Sabiendo en qué arena me estaba
moviendo, lo dejé ver y re-ver mi pasaporte. Se hizo aparte, llamó y,
en inglés, dio mis datos. Luego, amablemente, me llamó para preguntarme
en donde estaba mi pasaporte colombiano. Le respondí que hacía 30 años
no viajaba con un documento de mi país de origen. Y que si ese
documento que tenía en sus manos era francés, era porque Francia me lo
había otorgado. Seguidamente quiso saber cuántos años tenía de casado,
el nombre de mi esposa e hijos. Le contesté, con mucha cortesía, que él
no tenía autoridad para que yo le respondiera eso. Que no se olvidara
que él estaba en España. Y que lo mejor era que llamara a su embajada
en París, donde sabían más de mi vida que yo mismo.
Después
de hablar otros minutos más por teléfono, escribir algo en el mismo, y
hacer anotaciones en un viejo cuaderno, vino hacia mí. Poniendo cara
de apenado, me dijo que no podía irme en ese vuelo porque el avión
sobrevolaría, por unos minutos, territorio estadounidense. Y yo estaba
“en una lista de personas peligrosas para la seguridad de su país”.

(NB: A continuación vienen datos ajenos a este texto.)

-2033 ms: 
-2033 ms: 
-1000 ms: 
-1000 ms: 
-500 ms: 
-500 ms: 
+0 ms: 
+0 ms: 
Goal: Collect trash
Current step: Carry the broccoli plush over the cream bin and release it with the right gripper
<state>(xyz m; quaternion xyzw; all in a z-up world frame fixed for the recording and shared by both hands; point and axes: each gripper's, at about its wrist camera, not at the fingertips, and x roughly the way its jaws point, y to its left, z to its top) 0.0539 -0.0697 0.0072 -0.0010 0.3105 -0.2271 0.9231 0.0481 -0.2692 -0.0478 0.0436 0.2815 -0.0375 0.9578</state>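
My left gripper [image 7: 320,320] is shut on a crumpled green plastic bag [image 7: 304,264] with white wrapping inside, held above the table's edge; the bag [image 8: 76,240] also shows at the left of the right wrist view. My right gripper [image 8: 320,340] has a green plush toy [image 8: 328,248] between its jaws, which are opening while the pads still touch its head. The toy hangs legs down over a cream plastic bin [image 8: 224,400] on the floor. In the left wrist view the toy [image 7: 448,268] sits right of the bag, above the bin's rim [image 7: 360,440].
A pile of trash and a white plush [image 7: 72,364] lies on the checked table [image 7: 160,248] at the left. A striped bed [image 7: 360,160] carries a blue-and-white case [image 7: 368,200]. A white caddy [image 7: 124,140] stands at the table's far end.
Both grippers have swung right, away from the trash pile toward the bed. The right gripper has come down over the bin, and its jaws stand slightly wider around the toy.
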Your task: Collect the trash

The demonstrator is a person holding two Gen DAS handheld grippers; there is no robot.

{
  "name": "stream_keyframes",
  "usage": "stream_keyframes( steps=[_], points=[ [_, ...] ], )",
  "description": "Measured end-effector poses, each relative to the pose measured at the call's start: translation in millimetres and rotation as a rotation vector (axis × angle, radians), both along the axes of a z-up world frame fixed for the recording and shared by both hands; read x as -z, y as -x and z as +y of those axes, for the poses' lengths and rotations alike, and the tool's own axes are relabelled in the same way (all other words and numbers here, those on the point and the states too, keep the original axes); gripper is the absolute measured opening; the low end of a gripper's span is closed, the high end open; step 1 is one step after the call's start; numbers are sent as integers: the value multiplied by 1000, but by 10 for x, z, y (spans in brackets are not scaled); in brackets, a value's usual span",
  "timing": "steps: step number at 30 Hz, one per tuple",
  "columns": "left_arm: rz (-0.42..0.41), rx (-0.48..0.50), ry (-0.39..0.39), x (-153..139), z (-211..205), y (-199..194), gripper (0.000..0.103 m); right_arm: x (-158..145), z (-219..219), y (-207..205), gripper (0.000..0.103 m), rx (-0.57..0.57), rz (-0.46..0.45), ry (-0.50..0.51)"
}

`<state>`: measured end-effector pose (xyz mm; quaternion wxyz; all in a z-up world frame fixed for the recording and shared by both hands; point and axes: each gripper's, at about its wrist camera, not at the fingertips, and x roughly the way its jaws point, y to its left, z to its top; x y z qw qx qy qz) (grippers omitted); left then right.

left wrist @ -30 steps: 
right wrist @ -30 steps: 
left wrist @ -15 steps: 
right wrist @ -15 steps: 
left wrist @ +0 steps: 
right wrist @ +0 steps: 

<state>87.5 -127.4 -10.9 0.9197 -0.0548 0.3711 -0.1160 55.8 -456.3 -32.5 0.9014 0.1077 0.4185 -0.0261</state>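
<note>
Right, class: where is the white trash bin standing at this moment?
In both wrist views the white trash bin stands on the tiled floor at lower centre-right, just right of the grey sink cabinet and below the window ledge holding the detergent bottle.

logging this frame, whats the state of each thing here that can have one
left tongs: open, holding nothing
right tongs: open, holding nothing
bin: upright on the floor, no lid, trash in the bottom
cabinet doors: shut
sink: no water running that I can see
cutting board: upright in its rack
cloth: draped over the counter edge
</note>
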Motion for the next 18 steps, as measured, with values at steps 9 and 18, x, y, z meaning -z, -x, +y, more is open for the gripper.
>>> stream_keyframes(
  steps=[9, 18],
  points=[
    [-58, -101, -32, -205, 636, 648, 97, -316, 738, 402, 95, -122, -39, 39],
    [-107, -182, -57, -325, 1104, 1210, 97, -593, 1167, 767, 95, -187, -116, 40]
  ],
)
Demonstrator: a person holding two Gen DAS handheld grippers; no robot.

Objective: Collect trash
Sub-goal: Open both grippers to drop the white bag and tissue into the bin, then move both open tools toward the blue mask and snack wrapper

Sencillamente, y con una sonrisa, le agradecí la información y hasta la
decisión. Aunque poco de novedosas tenían. (1)
Quise
preguntarle por qué su gran impero siente temor ante mí, un simple
periodista y escritor, cuando ni una escopeta de caza se manejar y le
tengo temor al estallido de un “buscapiés”. Pero preferí volverlo a
mirar a los ojos y seguir con mi sonrisa en los labios. ¡Él no podía
imaginar cómo su gobierno me hace sentir de importante!
Seguidamente,
con gentileza, me preguntó si yo tenía una tarjeta de presentación
para que se la diera. Le respondí que no tenía problema para ello, pues
ya se la había entregado a colegas suyos en Paris. Y que, como esos
colegas habían hecho, podía llamarme algún día para invitarme a tomar
vino, y entre copas volverme a proponer de trabajar para su gobierno.
“Me encanta conversar con ustedes. Aprendo mucho”, le dije antes de
verlo partir como cualquier otro visitante de ese aeropuerto.
Después
realicé los reclamos pertinentes a la empresa Air Europa, en
particular para que se solucionara mi viaje a Cuba. Atónito, les escuché
decir que era mi responsabilidad por ¡no saber el trayecto de ese
vuelo! De nada sirvió decirles que en octubre 2011 no había tenido
problema.
Uno de ellos me dijo, casi en
confesión, que ese paso de “unos minutos” sobre el espacio
estadounidense hacia Cuba, se había hecho por presión de Washington:
así se obtenía la lista de pasajeros que iban a la Isla, en tiempo
real.
Aunque traté de no demostrarlo, sentí rabia
e impotencia. Más lo segundo. ¿Cómo era posible que un funcionario de
la seguridad estadounidense pudiera pedirme el pasaporte, confiscármelo
e interrogarme en pleno territorio español? ¿Quién le entregó ese
derecho soberano? ¿Por qué no se envió a un aduanero o a un humilde
agente de tránsito, pero de nacionalidad española?
Y,
¿por qué me dejaron ir hasta Madrid, cuando, muy seguramente, desde el
momento que compré el pasaje, diez días antes, los servicios de
seguridad de Estados Unidos y Francia supieron mi recorrido? Estoy casi
convencido que ellos lo sabían: unos y otros me han dicho que mis
teléfonos, computadoras y pasos, regularmente se escudriñan. Algunas
veces lo he comprobado.
Durante el vuelo de
regreso a Paris, pensé en mis tantas amistades españolas. Como son
personas dignas, se asombrarán al saber de esto, pues no logran
acostumbrarse a que la soberanía del país siga cayendo tan bajo.
Ah, y la única alternativa que me dejan para viajar a Cuba, desde Europa, es Cubana de Aviación. Ahí tienen dignidad!
* Periodista y escritor colombiano residente en Francia. Colaborador de Le Monde Diplomatique.
Nota: 1) “El día que Estados Unidos me prohibió sobrevolar su territorio”.